◆ STORED DATA
*** Begin section ***
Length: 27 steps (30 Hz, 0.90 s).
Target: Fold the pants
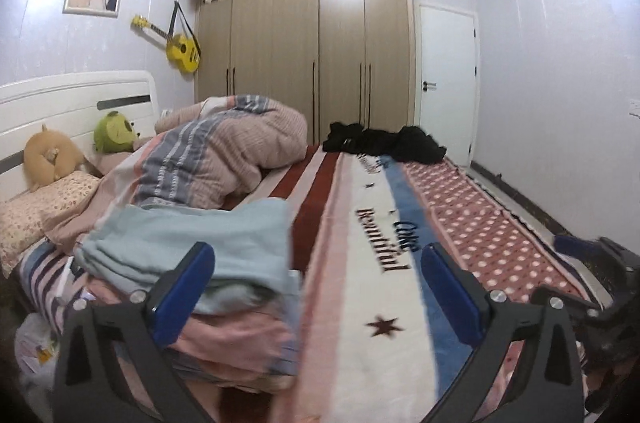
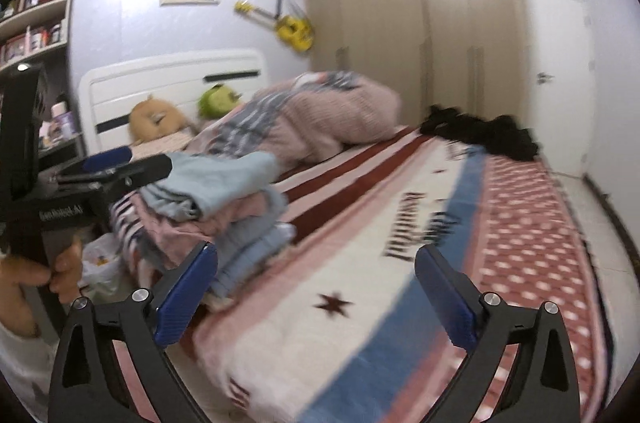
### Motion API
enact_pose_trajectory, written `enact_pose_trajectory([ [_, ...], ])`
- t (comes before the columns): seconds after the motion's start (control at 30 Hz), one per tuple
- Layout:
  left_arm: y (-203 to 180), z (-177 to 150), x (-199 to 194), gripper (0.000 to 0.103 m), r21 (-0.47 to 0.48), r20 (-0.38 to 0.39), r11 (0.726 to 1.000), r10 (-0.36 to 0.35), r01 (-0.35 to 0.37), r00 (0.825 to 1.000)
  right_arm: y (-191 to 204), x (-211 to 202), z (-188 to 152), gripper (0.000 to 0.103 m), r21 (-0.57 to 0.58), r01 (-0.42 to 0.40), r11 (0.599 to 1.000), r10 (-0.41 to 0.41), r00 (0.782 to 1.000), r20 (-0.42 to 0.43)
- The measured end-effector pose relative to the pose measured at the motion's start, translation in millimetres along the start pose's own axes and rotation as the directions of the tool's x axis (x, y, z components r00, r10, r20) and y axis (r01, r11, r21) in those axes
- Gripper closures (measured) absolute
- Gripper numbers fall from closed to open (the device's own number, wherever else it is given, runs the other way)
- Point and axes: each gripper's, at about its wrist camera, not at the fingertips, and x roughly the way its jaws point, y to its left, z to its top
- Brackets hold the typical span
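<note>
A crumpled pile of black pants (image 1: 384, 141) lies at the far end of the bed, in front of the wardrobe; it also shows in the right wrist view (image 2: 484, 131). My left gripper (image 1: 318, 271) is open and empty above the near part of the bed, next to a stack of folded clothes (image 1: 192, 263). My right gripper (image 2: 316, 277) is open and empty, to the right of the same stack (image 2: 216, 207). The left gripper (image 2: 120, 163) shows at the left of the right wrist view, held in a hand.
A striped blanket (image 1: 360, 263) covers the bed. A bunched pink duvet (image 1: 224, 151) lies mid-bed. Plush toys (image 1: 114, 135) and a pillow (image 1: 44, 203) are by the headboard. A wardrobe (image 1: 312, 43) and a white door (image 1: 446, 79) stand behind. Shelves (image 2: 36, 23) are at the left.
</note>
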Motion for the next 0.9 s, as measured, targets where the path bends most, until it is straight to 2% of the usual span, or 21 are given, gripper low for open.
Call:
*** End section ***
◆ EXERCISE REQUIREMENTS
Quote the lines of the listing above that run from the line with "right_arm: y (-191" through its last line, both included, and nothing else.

◆ YOUR RESPONSE
  right_arm: y (-191 to 204), x (-211 to 202), z (-188 to 152), gripper (0.000 to 0.103 m), r21 (-0.57 to 0.58), r01 (-0.42 to 0.40), r11 (0.599 to 1.000), r10 (-0.41 to 0.41), r00 (0.782 to 1.000), r20 (-0.42 to 0.43)
- The measured end-effector pose relative to the pose measured at the motion's start, translation in millimetres along the start pose's own axes and rotation as the directions of the tool's x axis (x, y, z components r00, r10, r20) and y axis (r01, r11, r21) in those axes
- Gripper closures (measured) absolute
- Gripper numbers fall from closed to open (the device's own number, wherever else it is given, runs the other way)
- Point and axes: each gripper's, at about its wrist camera, not at the fingertips, and x roughly the way its jaws point, y to its left, z to its top
- Brackets hold the typical span
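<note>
A crumpled pile of black pants (image 1: 384, 141) lies at the far end of the bed, in front of the wardrobe; it also shows in the right wrist view (image 2: 484, 131). My left gripper (image 1: 318, 271) is open and empty above the near part of the bed, next to a stack of folded clothes (image 1: 192, 263). My right gripper (image 2: 316, 277) is open and empty, to the right of the same stack (image 2: 216, 207). The left gripper (image 2: 120, 163) shows at the left of the right wrist view, held in a hand.
A striped blanket (image 1: 360, 263) covers the bed. A bunched pink duvet (image 1: 224, 151) lies mid-bed. Plush toys (image 1: 114, 135) and a pillow (image 1: 44, 203) are by the headboard. A wardrobe (image 1: 312, 43) and a white door (image 1: 446, 79) stand behind. Shelves (image 2: 36, 23) are at the left.
</note>
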Motion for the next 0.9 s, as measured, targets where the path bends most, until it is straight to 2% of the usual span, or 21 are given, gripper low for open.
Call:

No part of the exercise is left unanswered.